● Instructions for the task: Without including any pictures, copy every line below exactly.

● Data below:
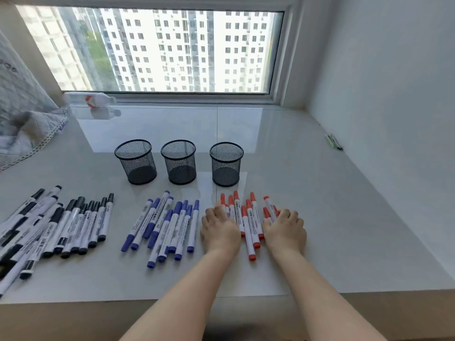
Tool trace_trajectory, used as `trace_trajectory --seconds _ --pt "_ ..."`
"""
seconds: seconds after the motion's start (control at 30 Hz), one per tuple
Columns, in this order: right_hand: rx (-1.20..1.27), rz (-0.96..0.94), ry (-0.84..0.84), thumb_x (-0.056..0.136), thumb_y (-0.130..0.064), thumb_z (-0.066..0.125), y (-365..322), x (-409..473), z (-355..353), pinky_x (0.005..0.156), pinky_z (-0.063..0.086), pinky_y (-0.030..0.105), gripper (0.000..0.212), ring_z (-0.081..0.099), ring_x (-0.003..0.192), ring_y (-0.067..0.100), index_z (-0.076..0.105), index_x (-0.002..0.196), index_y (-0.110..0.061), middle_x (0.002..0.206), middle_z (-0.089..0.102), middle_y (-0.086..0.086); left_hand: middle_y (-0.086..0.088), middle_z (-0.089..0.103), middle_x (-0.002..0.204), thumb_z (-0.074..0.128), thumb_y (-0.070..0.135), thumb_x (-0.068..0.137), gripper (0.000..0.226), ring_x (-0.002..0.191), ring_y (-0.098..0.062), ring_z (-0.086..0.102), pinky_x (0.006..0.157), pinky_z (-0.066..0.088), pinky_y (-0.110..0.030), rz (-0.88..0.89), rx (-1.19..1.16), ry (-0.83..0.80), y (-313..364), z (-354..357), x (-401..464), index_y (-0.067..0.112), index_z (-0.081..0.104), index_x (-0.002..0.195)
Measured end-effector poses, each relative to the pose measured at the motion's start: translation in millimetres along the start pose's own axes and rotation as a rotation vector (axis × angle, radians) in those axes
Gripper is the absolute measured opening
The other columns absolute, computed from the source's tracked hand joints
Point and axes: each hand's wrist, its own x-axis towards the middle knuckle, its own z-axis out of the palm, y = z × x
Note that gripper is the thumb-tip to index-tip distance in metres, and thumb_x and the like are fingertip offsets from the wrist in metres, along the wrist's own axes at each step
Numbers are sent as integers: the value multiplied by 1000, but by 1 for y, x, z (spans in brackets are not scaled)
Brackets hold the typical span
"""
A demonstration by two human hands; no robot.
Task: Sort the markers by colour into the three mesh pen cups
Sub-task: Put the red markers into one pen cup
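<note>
Black markers (49,225) lie fanned at far left, well apart from either hand; blue markers (165,227) lie in a loose group just left of the left hand (220,230), untouched. Behind them three mesh pen cups stand upright in a row, all empty: left cup (135,161), middle cup (179,161), right cup (226,163).

The red markers (248,217) lie bunched between the two hands, long axes running roughly away from the person toward the right cup, which stands directly beyond their far ends. The left hand presses the bundle's left flank, fingers curled against the outermost barrels; the right hand (284,228) presses the right flank likewise — the two cup the group from both sides. Whether any finger passes beneath a barrel cannot be told.

Judged step: gathering the reds for transfer. Both hands are equally near; the lift goes forward — the cup's rim is the target.
</note>
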Motion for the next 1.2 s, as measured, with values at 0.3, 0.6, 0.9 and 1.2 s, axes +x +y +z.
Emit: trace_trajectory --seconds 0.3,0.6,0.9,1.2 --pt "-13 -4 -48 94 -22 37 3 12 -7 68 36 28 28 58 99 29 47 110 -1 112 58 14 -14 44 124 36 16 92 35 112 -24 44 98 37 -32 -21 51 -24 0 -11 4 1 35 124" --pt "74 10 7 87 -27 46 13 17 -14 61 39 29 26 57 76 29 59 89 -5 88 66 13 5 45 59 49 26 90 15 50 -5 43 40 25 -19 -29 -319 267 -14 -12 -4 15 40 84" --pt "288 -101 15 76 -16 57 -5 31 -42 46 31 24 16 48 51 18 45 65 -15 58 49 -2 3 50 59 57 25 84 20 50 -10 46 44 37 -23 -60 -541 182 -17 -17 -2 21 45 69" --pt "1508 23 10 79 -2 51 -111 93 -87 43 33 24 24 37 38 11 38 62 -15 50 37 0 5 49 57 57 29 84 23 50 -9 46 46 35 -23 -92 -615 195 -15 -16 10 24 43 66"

● Written answer:
Tool trace_trajectory, used as `trace_trajectory --seconds _ --pt "_ ..."`
"""
seconds: seconds after the motion's start (control at 30 Hz), one per tuple
Columns, in this order: right_hand: rx (-1.20..1.27), rz (-0.96..0.94), ry (-0.84..0.84), thumb_x (-0.056..0.136), thumb_y (-0.130..0.064), thumb_z (-0.066..0.125), y (-365..322), x (-409..473), z (-355..353), pinky_x (0.005..0.156), pinky_z (-0.063..0.086), pinky_y (-0.030..0.105), gripper (0.000..0.212), ring_z (-0.081..0.099), ring_x (-0.003..0.192), ring_y (-0.067..0.100), index_z (-0.076..0.105), index_x (-0.002..0.196), index_y (-0.110..0.061), middle_x (0.002..0.206), middle_z (-0.089..0.102), middle_y (-0.086..0.086); left_hand: middle_y (-0.086..0.088), middle_z (-0.089..0.103), middle_x (-0.002..0.204), thumb_z (-0.074..0.128), thumb_y (-0.070..0.135), thumb_x (-0.068..0.137), gripper (0.000..0.226), ring_x (-0.002..0.191), ring_y (-0.098..0.062), ring_z (-0.086..0.102), pinky_x (0.006..0.157), pinky_z (-0.066..0.088), pinky_y (-0.110..0.030), rz (-0.88..0.89), rx (-1.19..1.16), ry (-0.83..0.80), y (-313..364), z (-354..357), x (-401..464), index_y (-0.067..0.112), index_z (-0.081..0.104), index_x (-0.002..0.195)
Measured end-effector poses, each relative to the pose measured at the motion's start: translation in millimetres along the start pose's own axes and rotation as a rotation vector (axis × angle, radians) in those axes
Gripper is the absolute measured opening
The other columns absolute, computed from the source's tracked hand joints
Point and axes: each hand's wrist, its own x-axis towards the middle knuckle, its own z-axis out of the palm, y = z × x
Note that gripper is the thumb-tip to index-tip distance in metres, and thumb_x and the like are fingertip offsets from the wrist in metres, along the wrist's own axes at each step
Numbers are sent as integers: the value multiplied by 1000, but by 1 for y, x, z (spans in brackets are not scaled)
Brackets hold the typical span
"""
A demonstration by two human hands; no robot.
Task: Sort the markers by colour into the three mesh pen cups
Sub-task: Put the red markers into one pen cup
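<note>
Black markers (49,225) lie fanned at far left, well apart from either hand; blue markers (165,227) lie in a loose group just left of the left hand (220,230), untouched. Behind them three mesh pen cups stand upright in a row, all empty: left cup (135,161), middle cup (179,161), right cup (226,163).

The red markers (248,217) lie bunched between the two hands, long axes running roughly away from the person toward the right cup, which stands directly beyond their far ends. The left hand presses the bundle's left flank, fingers curled against the outermost barrels; the right hand (284,228) presses the right flank likewise — the two cup the group from both sides. Whether any finger passes beneath a barrel cannot be told.

Judged step: gathering the reds for transfer. Both hands are equally near; the lift goes forward — the cup's rim is the target.
</note>
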Motion for the next 1.2 s, as measured, with values at 0.3, 0.6, 0.9 and 1.2 s, axes +x +y +z.
Emit: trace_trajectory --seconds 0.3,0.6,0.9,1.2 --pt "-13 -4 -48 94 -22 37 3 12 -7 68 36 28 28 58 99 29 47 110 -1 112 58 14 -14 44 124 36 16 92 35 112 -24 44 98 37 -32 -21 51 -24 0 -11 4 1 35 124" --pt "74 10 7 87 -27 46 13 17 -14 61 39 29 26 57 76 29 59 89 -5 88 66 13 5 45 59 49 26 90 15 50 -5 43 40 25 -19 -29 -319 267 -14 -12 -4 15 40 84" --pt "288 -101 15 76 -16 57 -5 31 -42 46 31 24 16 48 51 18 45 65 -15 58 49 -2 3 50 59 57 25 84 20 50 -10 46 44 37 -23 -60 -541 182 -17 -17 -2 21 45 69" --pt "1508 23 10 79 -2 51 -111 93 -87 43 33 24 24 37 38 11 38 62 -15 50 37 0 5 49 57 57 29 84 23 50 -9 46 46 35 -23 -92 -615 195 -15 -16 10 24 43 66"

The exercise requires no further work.